• **Exercise objective**:
Reproduce, exactly and in full, only the lines below from the one containing "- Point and" through the one containing "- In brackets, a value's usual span".

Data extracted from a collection

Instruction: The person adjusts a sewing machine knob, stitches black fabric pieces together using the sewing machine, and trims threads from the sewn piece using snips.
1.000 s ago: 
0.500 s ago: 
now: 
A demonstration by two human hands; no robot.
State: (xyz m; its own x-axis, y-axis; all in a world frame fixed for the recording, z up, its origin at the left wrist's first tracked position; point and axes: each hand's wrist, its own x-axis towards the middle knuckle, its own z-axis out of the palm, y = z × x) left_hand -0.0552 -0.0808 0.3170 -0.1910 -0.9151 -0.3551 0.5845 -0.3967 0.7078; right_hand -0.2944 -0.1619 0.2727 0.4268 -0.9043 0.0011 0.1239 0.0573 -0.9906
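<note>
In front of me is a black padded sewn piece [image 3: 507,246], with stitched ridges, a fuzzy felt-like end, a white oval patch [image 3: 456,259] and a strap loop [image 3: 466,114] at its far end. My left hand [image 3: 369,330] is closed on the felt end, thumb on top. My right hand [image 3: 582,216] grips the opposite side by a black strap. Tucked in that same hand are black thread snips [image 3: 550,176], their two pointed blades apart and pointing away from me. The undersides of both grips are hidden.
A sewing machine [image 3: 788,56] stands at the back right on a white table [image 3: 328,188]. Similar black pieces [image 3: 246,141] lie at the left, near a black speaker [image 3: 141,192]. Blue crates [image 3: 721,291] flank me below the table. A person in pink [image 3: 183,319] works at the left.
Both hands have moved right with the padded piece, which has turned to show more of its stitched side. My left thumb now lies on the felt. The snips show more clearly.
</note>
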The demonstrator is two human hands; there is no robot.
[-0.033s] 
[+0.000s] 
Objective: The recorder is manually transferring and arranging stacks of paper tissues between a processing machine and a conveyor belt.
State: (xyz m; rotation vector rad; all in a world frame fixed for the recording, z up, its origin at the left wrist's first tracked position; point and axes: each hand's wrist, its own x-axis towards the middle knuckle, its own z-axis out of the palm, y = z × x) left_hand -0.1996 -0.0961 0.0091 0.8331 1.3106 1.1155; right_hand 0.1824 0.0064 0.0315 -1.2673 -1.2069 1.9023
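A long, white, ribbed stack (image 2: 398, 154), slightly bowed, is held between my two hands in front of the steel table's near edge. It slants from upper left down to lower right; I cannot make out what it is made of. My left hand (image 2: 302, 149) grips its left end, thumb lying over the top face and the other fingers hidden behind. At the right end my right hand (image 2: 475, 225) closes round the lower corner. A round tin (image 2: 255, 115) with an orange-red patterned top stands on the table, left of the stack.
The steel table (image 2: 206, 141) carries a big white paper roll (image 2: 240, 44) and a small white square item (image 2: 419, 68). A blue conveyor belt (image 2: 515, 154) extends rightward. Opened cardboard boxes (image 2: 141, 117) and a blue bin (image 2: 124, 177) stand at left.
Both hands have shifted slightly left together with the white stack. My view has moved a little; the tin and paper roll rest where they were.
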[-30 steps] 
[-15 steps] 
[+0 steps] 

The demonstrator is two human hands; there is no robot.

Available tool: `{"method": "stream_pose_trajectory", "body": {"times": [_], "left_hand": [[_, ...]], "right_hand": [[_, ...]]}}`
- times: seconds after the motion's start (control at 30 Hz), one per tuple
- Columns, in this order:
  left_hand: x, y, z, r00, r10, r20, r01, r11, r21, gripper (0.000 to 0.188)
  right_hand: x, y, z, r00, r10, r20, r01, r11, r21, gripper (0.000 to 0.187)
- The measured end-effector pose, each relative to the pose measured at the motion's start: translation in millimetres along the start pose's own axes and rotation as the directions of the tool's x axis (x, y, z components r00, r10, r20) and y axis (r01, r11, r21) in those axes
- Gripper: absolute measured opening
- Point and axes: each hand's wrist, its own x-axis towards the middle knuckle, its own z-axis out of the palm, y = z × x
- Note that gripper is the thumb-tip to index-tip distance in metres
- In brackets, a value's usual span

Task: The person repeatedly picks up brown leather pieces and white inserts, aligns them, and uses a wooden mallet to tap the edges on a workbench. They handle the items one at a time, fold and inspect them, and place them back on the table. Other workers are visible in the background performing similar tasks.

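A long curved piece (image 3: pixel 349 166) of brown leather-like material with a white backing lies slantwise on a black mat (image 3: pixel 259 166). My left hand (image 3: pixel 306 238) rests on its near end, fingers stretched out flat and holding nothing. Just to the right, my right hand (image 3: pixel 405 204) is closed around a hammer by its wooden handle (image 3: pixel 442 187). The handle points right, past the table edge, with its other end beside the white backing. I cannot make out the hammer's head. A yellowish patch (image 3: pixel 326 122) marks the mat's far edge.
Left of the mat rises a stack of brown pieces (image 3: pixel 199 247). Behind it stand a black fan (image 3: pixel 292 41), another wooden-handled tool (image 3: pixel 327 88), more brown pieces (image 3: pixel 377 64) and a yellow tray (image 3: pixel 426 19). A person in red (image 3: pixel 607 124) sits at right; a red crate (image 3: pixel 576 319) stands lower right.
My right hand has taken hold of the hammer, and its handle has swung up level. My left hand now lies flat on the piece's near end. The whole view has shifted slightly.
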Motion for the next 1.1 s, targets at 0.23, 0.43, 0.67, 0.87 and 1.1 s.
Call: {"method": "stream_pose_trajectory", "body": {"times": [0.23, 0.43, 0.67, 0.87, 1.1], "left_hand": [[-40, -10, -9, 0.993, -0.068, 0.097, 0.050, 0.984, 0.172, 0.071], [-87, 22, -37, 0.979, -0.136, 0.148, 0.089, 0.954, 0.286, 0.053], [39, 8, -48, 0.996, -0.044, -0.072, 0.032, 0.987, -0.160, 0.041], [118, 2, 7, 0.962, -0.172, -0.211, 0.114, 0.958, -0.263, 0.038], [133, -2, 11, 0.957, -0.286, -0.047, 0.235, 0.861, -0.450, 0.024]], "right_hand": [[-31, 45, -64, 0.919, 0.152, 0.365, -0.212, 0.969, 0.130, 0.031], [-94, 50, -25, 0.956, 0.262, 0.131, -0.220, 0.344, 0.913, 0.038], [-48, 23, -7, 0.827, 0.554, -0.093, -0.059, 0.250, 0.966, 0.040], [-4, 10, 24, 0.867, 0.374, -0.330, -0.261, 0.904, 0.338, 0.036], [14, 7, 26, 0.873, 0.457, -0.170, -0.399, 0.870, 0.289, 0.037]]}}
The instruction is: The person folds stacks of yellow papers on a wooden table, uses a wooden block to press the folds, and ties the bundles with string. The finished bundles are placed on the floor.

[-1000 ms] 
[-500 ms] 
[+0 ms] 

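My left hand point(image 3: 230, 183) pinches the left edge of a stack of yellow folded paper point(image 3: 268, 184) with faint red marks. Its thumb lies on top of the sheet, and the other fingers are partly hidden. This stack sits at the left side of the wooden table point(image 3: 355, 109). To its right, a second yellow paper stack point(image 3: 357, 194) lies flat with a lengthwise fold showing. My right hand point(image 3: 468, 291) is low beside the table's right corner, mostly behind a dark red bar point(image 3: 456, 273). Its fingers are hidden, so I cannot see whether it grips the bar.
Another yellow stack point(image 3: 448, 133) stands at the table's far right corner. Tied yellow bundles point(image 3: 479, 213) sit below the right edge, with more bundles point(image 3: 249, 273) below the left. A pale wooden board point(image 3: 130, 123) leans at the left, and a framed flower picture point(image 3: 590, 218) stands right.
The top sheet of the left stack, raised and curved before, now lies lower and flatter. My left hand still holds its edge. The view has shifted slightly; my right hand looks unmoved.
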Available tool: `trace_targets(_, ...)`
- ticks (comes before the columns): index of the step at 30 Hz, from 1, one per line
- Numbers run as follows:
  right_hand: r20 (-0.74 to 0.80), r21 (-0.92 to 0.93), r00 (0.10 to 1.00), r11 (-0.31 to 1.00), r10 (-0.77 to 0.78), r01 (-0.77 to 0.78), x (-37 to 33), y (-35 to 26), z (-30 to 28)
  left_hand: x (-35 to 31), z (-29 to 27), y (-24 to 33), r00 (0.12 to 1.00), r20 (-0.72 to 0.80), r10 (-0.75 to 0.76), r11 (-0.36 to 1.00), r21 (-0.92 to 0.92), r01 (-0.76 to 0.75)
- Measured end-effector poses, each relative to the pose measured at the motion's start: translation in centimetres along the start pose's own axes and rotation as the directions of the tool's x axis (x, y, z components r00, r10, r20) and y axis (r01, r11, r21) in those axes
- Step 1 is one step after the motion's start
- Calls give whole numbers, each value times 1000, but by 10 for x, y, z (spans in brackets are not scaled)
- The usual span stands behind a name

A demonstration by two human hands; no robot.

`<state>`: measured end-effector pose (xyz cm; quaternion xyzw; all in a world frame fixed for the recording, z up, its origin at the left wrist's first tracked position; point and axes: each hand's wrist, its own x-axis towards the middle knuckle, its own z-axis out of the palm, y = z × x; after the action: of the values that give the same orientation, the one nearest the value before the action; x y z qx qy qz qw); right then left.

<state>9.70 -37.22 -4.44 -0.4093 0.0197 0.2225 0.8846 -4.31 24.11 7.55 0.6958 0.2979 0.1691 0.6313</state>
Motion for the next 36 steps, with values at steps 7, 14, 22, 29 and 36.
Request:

• **Expected answer**:
- Point and axes: each hand's wrist, its own x-axis towards the middle knuckle, its own z-axis out of the palm, y = z × x
- Note that gripper is the thumb-tip to index-tip distance in metres
- In brackets, a value's usual span

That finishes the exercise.